Les propos d’Ursula von der Leyen sur le nucléaire qui ne serait pas stratégique ne sont « clairement pas cohérent » selon le cabinet de la ministre de l’Énergie française qui prépare la contre-offensive pour la réunion du conseil de l’Énergie mardi (28 mars) à Bruxelles.

La Commission européenne présentait jeudi 16 mars sa proposition d’un règlement pour le développement d’une industrie nette en émissions carboniques (Net Zero Industry Act — NZIA) avec des objectifs d’internalisation de la chaine de valeur industrielle.

Parmi les technologies reconnues comme « stratégiques » à cet effet, le nucléaire, qu’il s’agisse de technologies existantes ou en cours de développement, n’y figure pas.

Le cabinet de la présidence de la République française avait donc frappé du poing, appelant les États membres à être clair « une bonne fois pour toutes » sur le rôle assigné au nucléaire dans la décarbonation européenne.

Au sortir du conseil européen réunissant les chefs d’État jeudi soir (23 mars), la présidente de la Commission européenne, Ursula von der Leyen avait donné sa réponse. 

« Seules les technologies à zéro émission que nous jugeons stratégiques pour l’avenir ont accès à l’ensemble des avantages et des bénéfices  », ce qui n’est pas le cas du nucléaire.

Pas de quoi ménager l’agacement français.
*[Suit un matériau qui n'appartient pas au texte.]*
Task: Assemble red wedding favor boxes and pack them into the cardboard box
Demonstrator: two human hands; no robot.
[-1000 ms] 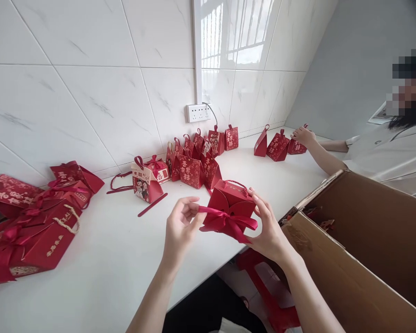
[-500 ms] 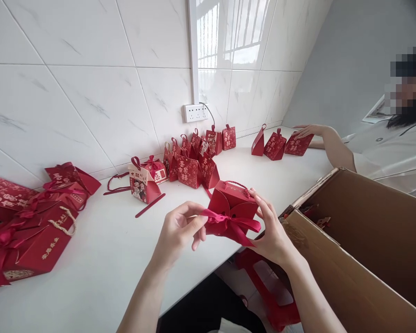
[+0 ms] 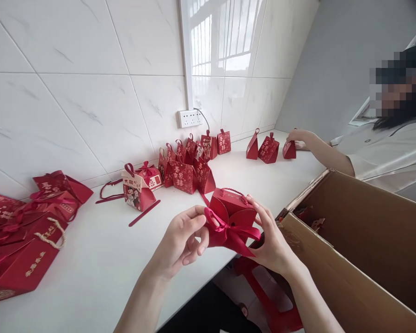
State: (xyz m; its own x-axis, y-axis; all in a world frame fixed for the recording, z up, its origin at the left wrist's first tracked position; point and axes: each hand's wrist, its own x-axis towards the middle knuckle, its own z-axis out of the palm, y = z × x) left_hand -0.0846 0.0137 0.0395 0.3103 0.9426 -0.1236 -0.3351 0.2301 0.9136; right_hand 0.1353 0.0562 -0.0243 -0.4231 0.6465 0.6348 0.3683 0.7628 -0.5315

Industrie verte : le nucléaire n’est « pas stratégique », selon Ursula von der Leyen

La présidente de la Commission européenne, Ursula von der Leyen, a souligné les limites du soutien de l’UE à l’énergie nucléaire dans le cadre du Règlement pour une industrie « zéro net » qui vise à soutenir la production domestique de technologies propres.

L’UE n’est « pas cohérente avec l’enjeu climatique »
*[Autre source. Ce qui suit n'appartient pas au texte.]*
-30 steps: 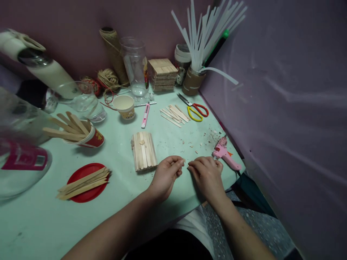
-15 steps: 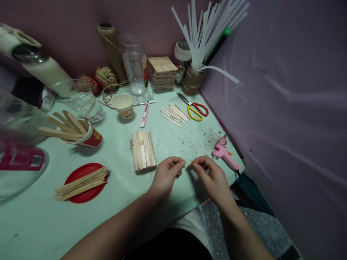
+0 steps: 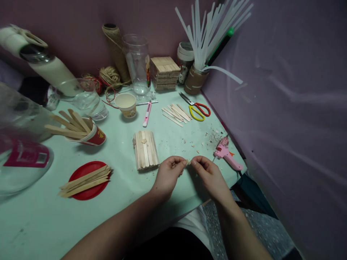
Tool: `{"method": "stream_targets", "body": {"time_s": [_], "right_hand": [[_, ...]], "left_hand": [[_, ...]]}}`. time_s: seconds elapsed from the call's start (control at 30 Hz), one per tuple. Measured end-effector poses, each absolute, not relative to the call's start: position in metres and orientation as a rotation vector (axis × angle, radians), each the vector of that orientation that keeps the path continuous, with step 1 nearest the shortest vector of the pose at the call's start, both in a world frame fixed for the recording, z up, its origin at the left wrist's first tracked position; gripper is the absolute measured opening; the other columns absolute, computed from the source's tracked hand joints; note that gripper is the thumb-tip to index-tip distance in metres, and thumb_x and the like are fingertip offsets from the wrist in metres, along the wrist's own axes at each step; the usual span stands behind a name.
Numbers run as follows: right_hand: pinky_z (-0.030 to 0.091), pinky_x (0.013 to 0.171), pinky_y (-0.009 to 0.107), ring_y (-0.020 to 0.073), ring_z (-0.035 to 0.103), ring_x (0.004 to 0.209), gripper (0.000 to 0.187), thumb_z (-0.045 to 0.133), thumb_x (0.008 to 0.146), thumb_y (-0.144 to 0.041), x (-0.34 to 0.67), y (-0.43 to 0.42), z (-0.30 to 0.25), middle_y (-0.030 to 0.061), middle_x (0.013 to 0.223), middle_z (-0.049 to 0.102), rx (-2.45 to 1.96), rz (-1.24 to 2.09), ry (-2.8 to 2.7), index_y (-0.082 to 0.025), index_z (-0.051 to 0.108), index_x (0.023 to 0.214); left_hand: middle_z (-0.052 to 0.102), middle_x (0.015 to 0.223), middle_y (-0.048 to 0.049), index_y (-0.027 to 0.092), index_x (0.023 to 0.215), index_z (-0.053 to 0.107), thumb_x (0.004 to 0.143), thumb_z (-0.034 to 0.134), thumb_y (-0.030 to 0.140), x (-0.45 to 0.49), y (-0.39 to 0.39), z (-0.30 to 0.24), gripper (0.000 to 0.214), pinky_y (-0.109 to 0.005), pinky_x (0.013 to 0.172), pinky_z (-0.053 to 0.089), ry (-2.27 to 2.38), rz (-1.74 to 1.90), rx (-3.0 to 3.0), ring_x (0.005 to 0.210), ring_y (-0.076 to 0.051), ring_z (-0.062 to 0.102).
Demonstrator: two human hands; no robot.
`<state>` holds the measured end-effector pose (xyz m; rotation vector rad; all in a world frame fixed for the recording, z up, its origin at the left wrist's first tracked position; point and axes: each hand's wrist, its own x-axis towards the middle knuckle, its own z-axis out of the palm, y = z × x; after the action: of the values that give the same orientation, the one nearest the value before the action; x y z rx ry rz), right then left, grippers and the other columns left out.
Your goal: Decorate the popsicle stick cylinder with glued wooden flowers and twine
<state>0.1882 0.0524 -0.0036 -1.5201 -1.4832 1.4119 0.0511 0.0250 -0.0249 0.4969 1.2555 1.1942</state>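
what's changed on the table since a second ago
The right hand has rolled thumb-side up, then closed in leftward toward the left hand, nearly meeting it at a small pale bit. Any change of grip is too small to tell. The pink glue gun, scissors and stick-covered piece stayed put.

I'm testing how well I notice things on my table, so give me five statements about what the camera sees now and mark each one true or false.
1. The left hand and right hand come together at a small pale bit. True.
2. The scissors have one red and one yellow handle. True.
3. The right hand holds the scissors. False: they lie on the table.
4. Flat sticks lie across the red plate. True.
5. The red plate is to the right of both hands. False: it is to their left.
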Motion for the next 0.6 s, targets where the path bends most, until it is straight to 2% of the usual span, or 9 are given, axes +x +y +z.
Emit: {"method": "stream_targets", "body": {"time_s": [0.23, 0.6], "right_hand": [[0.038, 0.059, 0.026, 0.0153, 0.049, 0.066, 0.028, 0.059, 0.084, -0.046, 0.1922, 0.0534, 0.0019, -0.0007, 0.071, 0.055, -1.545, 1.450, -1.534, -0.019, 0.060, 0.078], [0.041, 0.063, 0.027, 0.0164, 0.052, 0.069, 0.027, 0.057, 0.085, -0.044, 0.1937, 0.0547, 0.0021, 0.0001, 0.072, 0.057, -1.535, 1.427, -1.581, -0.019, 0.061, 0.078]], "left_hand": [[0.056, 0.061, 0.0021, 0.016, 0.075, 0.067, 0.072, 0.072, 0.032, 0.0504, 0.0246, -0.0239, 0.017, -0.026, 0.059, 0.037, 1.270, 1.154, 0.591, 0.058, -0.011, 0.048], [0.056, 0.059, 0.0022, 0.015, 0.075, 0.066, 0.071, 0.072, 0.031, 0.0498, 0.0255, -0.0199, 0.017, -0.026, 0.058, 0.039, 1.288, 1.111, 0.595, 0.057, -0.012, 0.049]]}}
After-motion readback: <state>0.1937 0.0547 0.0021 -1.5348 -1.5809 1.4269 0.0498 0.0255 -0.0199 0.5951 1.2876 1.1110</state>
À l’issue des deux jours de conseil européen, le président de la République, Emmanuel Macron, avait rappelé que l‘UE s’était fixé des objectifs ambitieux pour décarboner son industrie et atteindre la neutralité climatique d’ici 2050.

« Et pour les atteindre, nous savons que le renouvelable ne peut pas suffire et que le nucléaire constitue bien une part nécessaire de la réponse au niveau européen – à la fois dans notre mix énergétique et pour produire un hydrogène bas-carbone demain », avait-il déclaré.
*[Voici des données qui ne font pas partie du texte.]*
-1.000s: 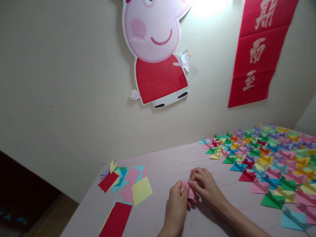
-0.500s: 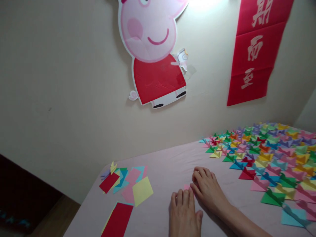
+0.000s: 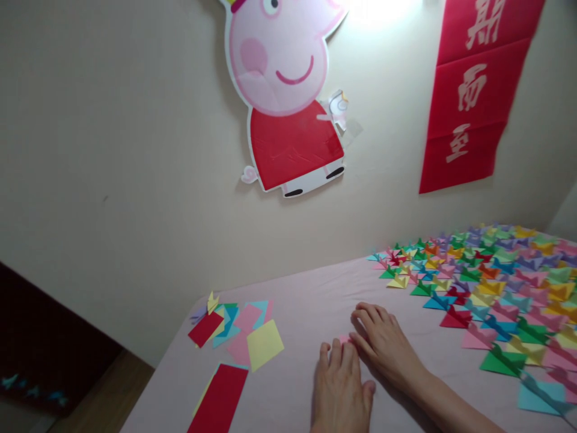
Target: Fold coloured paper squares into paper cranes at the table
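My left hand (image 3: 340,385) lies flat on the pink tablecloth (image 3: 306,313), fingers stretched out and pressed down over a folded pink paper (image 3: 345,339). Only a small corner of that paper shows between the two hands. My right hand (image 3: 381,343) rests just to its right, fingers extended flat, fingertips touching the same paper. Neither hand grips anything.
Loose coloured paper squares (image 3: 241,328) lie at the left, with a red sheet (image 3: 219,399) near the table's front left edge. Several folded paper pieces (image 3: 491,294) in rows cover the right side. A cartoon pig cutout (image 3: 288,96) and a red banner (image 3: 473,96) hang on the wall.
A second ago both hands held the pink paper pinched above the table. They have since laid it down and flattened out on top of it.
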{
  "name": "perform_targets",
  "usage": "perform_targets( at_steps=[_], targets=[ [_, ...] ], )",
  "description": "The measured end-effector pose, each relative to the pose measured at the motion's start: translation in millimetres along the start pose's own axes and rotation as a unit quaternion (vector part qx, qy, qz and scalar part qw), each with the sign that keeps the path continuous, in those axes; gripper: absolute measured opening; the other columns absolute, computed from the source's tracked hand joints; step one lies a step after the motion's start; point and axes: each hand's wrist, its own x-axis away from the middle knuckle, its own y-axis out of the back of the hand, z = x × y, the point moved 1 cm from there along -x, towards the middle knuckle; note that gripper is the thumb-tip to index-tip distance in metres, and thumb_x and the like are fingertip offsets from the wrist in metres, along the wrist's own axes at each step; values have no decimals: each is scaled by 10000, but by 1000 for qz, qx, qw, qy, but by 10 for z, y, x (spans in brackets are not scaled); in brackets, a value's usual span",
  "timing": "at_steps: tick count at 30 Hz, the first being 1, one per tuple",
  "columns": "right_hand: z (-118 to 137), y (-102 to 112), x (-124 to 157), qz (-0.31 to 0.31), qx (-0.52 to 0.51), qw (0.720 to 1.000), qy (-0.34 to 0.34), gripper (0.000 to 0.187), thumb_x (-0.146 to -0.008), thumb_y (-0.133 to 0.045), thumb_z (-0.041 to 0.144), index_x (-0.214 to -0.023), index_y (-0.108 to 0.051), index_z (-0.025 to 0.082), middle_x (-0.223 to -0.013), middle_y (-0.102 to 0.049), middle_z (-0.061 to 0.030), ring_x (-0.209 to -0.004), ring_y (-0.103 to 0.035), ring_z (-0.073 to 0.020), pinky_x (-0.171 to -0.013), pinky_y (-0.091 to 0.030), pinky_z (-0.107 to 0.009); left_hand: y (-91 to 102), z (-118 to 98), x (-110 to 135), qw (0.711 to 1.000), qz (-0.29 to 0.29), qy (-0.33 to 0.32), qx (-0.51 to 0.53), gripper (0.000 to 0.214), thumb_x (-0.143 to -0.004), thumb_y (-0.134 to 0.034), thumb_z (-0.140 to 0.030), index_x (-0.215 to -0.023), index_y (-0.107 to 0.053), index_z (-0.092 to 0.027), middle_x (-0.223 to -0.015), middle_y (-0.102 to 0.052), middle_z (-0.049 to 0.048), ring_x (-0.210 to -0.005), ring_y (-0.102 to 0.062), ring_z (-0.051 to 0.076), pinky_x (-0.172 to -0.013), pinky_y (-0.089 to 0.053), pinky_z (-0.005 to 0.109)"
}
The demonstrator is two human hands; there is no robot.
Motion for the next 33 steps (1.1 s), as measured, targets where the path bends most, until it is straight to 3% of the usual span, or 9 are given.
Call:
perform_targets(
  at_steps=[7,13,21,27,33],
  targets=[
    [54,-21,7,22,65,998,6,365,-863,-540,218,-1204,-636,303,-1327,-592,-94,-1182,-514,-319,-926,-419,-455,-148,177,207,999,-46,23,2,743,-868,-536,-650,-1417,-483,-153,-1438,-500,139,-1298,-462,382,-1079,-381,550],
    [40,-26,5,32,66,997,4,389,-872,-526,212,-1231,-628,320,-1342,-586,-93,-1186,-513,-323,-922,-422,-465,-303,322,329,998,-63,1,7,737,-896,-480,-652,-1449,-435,-167,-1437,-498,144,-1301,-467,377,-1066,-395,539],
    [-91,-50,8,24,95,995,-1,414,-905,-458,156,-1272,-608,275,-1352,-594,-101,-1169,-525,-316,-912,-429,-458,-244,306,284,999,-51,12,-4,742,-891,-467,-672,-1435,-460,-169,-1435,-506,129,-1298,-466,377,-1069,-387,527],
    [109,-62,16,4,87,996,-16,394,-907,-527,298,-1279,-606,195,-1356,-600,-138,-1203,-516,-335,-946,-417,-478,-313,343,279,997,-71,-3,-10,737,-903,-432,-678,-1434,-465,-167,-1429,-512,128,-1287,-478,368,-1059,-395,509],
    [174,-128,36,21,109,994,-10,452,-890,-546,249,-1341,-566,284,-1408,-562,-128,-1251,-494,-348,-947,-414,-489,-296,346,297,995,-94,-2,-24,721,-908,-417,-682,-1432,-472,-189,-1421,-527,110,-1274,-495,354,-1049,-405,498]
  ],
)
« C’est d’ailleurs ce qui correspond à l’esprit même de nos traités – respecter les mix énergétiques de chacun mais préserver un principe de neutralité technologique inscrit dans les traités européens », avait complété le président.

Lundi (27 mars), le cabinet de la ministre de l’Énergie, Agnès Pannier-Runacher, a, quant à lui, fustigé une « expression […] malheureuse » de la présidente de la Commission.

La position d’Ursula von der Leyen « n’est clairement pas cohérente avec l’enjeu climatique auquel le nucléaire et les renouvelables ont vocation à répondre », a expliqué sans ambages le cabinet de la ministre, rappelant que le caractère stratégique du nucléaire est reconnu dans le préambule du traité d’EURATOM « sans ambiguïté à cet égard ».

En revanche, la non-reconnaissance du nucléaire comme « stratégique » au nom du NZIA ne pose pas « fondamentalement » problème pour son financement : « la volonté de redévelopper six tranches ‘drivera’ l’industrie européenne », avance le cabinet de la ministre, rappelant que la France souhaite construire six nouveaux réacteurs avec un premier béton coulé en 2027.

Néanmoins, il s’agit bien d’appliquer le principe de neutralité technologique, insiste le cabinet de la ministre, rappelant que ce principe était déjà à l’oeuvre sur la question des eFuels que l’Allemagne veut incorporer au règlement Euro6 sur les carburants. 

Appliquer ce principe aux eFuels « au titre de la neutralité technologique, mais refuser de le faire avec du nucléaire déjà existant manque de cohérence », affirme le cabinet.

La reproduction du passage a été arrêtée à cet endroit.